• WHAT THE TASK ASKS
Keep every word of the listing and reproduce it exactly, but set aside any image found there.
--
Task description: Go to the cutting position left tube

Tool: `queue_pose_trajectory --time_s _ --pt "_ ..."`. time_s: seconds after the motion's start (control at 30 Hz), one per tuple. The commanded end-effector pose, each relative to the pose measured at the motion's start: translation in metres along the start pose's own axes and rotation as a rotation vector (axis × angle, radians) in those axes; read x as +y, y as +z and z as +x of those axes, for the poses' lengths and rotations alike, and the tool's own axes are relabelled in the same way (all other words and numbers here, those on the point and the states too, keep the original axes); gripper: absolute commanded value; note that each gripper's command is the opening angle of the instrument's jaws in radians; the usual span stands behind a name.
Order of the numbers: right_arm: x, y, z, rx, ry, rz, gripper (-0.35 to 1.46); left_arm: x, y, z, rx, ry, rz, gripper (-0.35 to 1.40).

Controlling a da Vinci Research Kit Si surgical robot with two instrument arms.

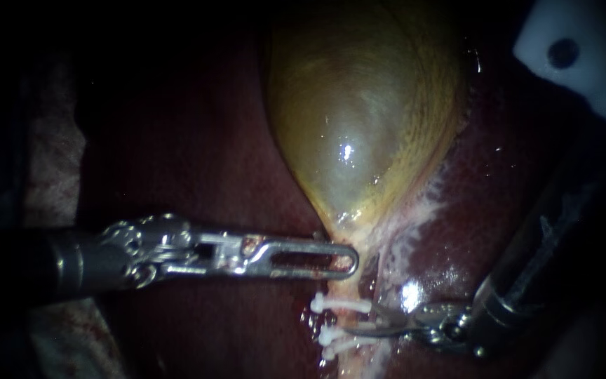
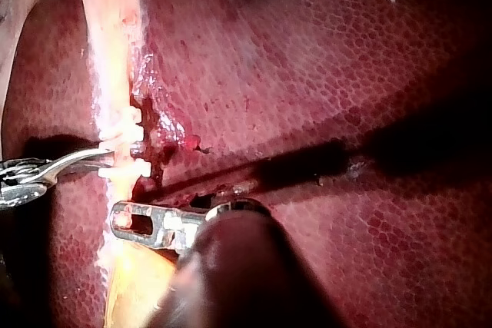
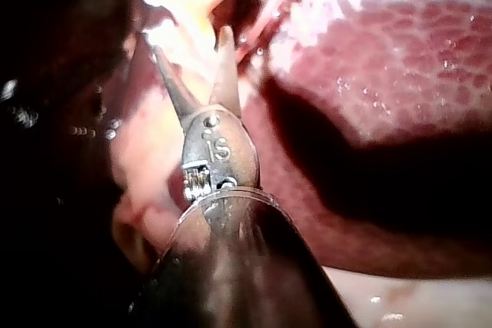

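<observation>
the liver (image 1: pixel 485 210) fills the field, dark red and wet, and the yellow-green gallbladder (image 1: pixel 359 119) lies on it, narrowing to a neck right at the tip of the left instrument (image 1: pixel 350 261). that instrument comes in nearly level, its shaft straight and its wrist barely bent, one long windowed jaw seen flat from above. its jaws look closed on the gallbladder's neck, with pale tissue showing under the tip.

the right instrument (image 1: pixel 359 317) comes up from the lower right on a dark shaft set at a steep slant. its wrist is bent so the two slim pointed blades run almost level, under the left instrument's jaws and well clear of them. the blades stand apart in a narrow v; the right wrist view shows the gap plainly.

the tube (image 1: pixel 337 317) is a pale strand running down from the neck, straight ahead of the blade tips and right against them. i can't tell whether it sits inside the gap. one white clip (image 1: pixel 338 304) crosses it just to the gallbladder side of the blades, and another clip (image 1: pixel 341 338) just to the far side.
</observation>
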Motion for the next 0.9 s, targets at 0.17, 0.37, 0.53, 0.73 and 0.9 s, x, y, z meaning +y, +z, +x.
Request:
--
• ANSWER TO THIS TASK
Task description: Go to the cutting position left tube

Tool: `queue_pose_trajectory --time_s _ --pt "_ ..."`. time_s: seconds after the motion's start (control at 30 Hz), one per tuple. The commanded end-effector pose, each relative to the pose measured at the motion's start: translation in metres along the start pose's own axes and rotation as a rotation vector (axis × angle, radians) in those axes; read x as +y, y as +z and z as +x of those axes, for the poses' lengths and rotations alike, and the tool's own axes are relabelled in the same way (all other words and numbers here, those on the point and the states too, keep the original axes); gripper: absolute commanded value; note that each gripper's command is the opening angle of the instrument's jaws in radians; the usual span stands behind a name.
Order of the numbers: right_arm: x, y, z, rx, ry, rz, gripper (-0.35 to 1.46); left_arm: x, y, z, rx, ry, rz, gripper (-0.35 to 1.40).

Controlling a da Vinci Research Kit Si surgical robot with two instrument arms.


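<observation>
the liver (image 1: pixel 485 210) fills the field, dark red and wet, and the yellow-green gallbladder (image 1: pixel 359 119) lies on it, narrowing to a neck right at the tip of the left instrument (image 1: pixel 350 261). that instrument comes in nearly level, its shaft straight and its wrist barely bent, one long windowed jaw seen flat from above. its jaws look closed on the gallbladder's neck, with pale tissue showing under the tip.

the right instrument (image 1: pixel 359 317) comes up from the lower right on a dark shaft set at a steep slant. its wrist is bent so the two slim pointed blades run almost level, under the left instrument's jaws and well clear of them. the blades stand apart in a narrow v; the right wrist view shows the gap plainly.

the tube (image 1: pixel 337 317) is a pale strand running down from the neck, straight ahead of the blade tips and right against them. i can't tell whether it sits inside the gap. one white clip (image 1: pixel 338 304) crosses it just to the gallbladder side of the blades, and another clip (image 1: pixel 341 338) just to the far side.
</observation>
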Motion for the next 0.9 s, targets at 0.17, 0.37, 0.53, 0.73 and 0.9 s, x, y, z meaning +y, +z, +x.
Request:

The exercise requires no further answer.